Every word of the listing must be returned. Retype it exactly.

> _DATA SECTION_
== == ==

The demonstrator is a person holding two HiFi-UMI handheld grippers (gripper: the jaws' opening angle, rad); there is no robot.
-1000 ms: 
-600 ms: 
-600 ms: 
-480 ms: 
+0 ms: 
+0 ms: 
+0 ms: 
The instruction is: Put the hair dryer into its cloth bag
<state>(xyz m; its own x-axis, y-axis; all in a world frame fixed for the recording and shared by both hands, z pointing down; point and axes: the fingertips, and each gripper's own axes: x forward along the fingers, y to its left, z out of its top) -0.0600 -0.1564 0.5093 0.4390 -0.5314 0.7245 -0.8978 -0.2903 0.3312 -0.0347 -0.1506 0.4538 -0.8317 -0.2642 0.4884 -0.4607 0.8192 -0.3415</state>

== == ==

> _EXERCISE SOLUTION_
The demonstrator is a person holding two HiFi-UMI handheld grippers (gripper: the jaws' opening angle, rad); there is no robot.
-1000 ms: 
-600 ms: 
-600 ms: 
-480 ms: 
+0 ms: 
+0 ms: 
+0 ms: 
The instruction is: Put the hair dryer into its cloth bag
<state>(xyz m; its own x-axis, y-axis; all in a world frame fixed for the recording and shared by both hands, z pointing down; point and axes: the fingertips, and each gripper's own axes: x forward along the fingers, y to its left, z out of its top) -0.0600 -0.1564 0.5093 0.4390 -0.5314 0.7245 -0.8978 -0.2903 0.3312 -0.0347 -0.1506 0.4538 -0.8317 -0.2642 0.4884 -0.4607 0.8192 -0.3415</state>

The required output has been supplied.